The company has strengthened its internal controls
specifically in supply chain area by implementing computerized load
acknowledgement system, which is aimed at preventing misappropriation of
products in transit and ensures prompt delivery of products to customers
and depots. To ensure proper supplies to local retail outlets, fleet
management plan has been implemented at Karachi, Lahore and Islamabad,
which would be extended gradually to other major cities of the country.
CHALLENGES
While PSO has emerged as a true model company for
contemporary businesses the continuously changing business scenarios
nevertheless, call for constant realignment and improvement specifically
under complete deregulation regime. Induction of new players, cutthroat
competition and menace of smuggled and spurious products as well as
threat of product substitution are a few major challenges for the oil
marketing industry in Pakistan.
Deregulation of HSD has indicated the new paradigm.

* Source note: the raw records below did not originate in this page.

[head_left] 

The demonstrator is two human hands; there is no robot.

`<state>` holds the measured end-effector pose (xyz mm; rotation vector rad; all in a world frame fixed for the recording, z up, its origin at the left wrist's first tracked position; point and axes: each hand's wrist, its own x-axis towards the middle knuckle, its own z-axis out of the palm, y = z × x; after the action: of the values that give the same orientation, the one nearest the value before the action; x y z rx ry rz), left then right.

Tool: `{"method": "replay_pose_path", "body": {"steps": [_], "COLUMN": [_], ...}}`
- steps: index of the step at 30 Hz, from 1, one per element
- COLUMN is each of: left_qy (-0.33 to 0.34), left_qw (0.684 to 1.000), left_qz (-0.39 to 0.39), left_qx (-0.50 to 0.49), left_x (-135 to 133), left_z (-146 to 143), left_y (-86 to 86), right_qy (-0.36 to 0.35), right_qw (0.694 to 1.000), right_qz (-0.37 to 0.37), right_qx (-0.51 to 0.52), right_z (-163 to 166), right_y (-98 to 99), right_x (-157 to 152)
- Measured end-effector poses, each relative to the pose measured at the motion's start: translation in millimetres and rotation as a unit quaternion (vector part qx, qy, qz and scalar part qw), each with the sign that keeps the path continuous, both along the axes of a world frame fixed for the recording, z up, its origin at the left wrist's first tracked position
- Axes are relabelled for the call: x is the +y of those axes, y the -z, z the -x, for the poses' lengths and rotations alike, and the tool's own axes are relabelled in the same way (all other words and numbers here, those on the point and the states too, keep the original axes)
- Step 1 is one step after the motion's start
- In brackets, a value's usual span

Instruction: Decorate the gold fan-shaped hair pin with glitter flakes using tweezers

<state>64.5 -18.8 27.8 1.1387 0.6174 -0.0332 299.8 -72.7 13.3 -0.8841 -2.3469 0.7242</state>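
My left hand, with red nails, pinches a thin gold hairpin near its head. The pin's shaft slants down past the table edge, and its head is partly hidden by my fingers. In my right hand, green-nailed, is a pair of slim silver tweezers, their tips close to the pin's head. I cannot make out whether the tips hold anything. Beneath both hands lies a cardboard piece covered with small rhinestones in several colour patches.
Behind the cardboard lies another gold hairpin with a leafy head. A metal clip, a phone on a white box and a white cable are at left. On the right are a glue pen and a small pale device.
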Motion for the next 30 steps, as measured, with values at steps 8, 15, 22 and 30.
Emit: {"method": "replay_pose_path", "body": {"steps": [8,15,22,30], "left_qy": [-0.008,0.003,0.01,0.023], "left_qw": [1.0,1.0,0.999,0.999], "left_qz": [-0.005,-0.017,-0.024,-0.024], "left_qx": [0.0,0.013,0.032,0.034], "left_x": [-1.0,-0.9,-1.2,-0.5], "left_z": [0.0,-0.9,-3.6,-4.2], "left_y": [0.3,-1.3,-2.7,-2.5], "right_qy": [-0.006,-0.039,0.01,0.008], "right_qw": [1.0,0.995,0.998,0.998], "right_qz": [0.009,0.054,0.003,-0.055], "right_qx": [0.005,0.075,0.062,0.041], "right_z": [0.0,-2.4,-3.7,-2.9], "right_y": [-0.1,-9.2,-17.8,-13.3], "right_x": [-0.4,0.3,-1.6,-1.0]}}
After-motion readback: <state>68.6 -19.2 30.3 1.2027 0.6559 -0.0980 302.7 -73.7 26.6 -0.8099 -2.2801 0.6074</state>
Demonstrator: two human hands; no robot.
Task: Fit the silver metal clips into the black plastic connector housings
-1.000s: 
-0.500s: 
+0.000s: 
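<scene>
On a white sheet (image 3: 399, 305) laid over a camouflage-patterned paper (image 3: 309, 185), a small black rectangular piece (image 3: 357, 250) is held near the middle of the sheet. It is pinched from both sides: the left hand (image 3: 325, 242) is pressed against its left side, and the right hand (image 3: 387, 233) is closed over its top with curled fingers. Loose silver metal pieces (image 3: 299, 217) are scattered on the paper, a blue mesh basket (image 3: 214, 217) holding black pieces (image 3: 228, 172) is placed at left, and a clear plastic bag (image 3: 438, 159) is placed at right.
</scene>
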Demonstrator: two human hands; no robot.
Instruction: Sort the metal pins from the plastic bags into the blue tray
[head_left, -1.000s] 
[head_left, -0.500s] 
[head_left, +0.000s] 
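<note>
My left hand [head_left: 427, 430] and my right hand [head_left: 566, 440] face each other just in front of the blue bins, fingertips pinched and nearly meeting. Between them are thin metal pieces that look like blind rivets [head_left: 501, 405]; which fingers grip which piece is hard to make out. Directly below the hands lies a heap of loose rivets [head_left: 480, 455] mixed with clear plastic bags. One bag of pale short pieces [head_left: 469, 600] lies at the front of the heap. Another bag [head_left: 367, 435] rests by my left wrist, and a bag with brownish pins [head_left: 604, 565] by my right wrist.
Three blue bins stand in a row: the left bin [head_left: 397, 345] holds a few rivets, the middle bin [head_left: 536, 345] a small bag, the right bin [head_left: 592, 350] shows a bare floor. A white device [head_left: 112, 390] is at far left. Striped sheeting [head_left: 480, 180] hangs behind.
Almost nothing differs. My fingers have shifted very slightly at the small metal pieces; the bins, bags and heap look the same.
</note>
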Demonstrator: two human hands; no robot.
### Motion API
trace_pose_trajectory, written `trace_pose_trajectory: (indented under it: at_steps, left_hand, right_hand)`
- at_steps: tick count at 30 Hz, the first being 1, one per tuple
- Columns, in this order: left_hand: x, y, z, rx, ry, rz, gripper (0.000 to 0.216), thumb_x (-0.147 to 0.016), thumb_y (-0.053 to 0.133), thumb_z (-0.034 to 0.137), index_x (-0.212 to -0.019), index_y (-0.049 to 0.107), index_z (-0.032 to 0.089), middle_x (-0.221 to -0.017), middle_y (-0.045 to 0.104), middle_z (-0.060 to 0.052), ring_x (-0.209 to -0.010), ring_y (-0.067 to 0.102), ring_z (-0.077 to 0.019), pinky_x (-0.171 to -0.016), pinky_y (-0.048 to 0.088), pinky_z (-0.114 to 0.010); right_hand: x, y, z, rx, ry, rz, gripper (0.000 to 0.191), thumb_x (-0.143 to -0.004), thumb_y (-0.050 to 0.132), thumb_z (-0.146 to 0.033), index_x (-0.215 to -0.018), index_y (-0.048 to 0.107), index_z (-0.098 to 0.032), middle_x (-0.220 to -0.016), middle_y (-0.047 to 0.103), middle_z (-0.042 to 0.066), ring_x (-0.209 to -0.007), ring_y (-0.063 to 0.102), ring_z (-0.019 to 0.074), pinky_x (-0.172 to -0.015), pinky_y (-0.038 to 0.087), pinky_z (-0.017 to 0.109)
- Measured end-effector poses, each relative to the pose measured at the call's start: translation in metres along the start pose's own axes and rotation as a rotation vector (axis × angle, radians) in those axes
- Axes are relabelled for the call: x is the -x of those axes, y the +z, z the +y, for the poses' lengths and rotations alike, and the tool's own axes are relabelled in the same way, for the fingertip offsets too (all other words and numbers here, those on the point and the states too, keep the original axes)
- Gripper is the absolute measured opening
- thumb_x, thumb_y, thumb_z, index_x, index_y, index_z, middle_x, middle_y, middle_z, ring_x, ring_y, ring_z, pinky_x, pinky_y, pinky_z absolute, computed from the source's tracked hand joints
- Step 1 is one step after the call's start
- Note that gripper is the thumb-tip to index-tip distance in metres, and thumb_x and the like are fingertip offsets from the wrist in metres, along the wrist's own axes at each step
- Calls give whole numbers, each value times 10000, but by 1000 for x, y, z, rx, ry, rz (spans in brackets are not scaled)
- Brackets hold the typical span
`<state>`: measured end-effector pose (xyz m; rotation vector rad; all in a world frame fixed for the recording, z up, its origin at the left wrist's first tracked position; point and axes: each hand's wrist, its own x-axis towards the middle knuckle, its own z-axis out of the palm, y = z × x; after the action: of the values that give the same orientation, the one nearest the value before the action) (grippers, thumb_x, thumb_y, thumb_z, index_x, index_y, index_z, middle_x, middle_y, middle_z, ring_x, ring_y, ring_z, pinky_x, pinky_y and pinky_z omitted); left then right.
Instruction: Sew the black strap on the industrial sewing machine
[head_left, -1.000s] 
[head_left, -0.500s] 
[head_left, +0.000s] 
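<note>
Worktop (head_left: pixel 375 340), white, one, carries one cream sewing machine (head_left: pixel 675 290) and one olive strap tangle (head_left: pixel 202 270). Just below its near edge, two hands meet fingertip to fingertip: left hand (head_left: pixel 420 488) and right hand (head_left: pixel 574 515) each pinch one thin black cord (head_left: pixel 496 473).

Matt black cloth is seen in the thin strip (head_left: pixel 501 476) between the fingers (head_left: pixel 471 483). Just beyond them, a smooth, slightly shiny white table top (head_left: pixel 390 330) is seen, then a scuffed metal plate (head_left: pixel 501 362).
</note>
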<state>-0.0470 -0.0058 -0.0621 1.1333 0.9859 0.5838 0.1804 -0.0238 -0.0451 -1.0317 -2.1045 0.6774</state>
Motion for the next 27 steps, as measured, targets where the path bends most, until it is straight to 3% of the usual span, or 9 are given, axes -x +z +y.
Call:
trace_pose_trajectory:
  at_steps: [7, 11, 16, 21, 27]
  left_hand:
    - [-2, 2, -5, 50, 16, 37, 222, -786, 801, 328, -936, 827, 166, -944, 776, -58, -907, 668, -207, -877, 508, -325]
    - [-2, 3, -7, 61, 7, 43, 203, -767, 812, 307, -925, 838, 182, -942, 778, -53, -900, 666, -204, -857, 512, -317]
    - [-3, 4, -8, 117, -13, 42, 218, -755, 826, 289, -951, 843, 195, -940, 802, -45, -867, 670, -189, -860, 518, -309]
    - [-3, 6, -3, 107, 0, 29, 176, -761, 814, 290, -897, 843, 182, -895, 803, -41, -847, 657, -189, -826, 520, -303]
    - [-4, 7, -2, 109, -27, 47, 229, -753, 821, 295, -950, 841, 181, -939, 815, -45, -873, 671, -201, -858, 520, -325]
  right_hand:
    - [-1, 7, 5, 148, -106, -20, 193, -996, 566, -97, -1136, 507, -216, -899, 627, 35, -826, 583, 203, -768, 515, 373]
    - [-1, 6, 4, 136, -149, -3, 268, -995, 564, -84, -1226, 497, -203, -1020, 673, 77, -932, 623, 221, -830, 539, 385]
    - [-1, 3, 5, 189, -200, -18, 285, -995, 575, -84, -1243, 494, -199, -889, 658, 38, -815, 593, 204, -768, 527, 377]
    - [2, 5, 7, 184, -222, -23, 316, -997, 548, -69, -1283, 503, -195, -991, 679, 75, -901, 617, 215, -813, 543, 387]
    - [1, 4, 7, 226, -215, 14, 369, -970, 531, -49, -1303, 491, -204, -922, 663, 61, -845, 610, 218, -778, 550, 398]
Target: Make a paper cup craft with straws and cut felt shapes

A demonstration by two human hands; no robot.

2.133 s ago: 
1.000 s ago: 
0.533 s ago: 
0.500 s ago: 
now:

Expected further deregulation of the petroleum sector would lead to
price war among the existing as well as new players resulting in margin
erosions.
In an increasing competitive and deregulated
environment with free market conditions, an optimum balance between
earnings and market share will be the top priority of the management.
Higher operating efficiencies with continuous
innovation and improvement in business processes are the perquisites for
future expansion and growth in shareholders' value.
The challenges of the coming year would demand an
even greater dexterity and ability to respond to rapidly changing
external environment. With the various new initiatives already
undertaken in the recent years PSO is confident of continuing its
positive performance both in terms of sales volume and profitability.
Display of highly impressive performance during
financial year 2002 has however endorsed that the strategic initiatives
undertaken by the management are taking PSO to the path of glory and
stability — A role model set for other companies in the public sector.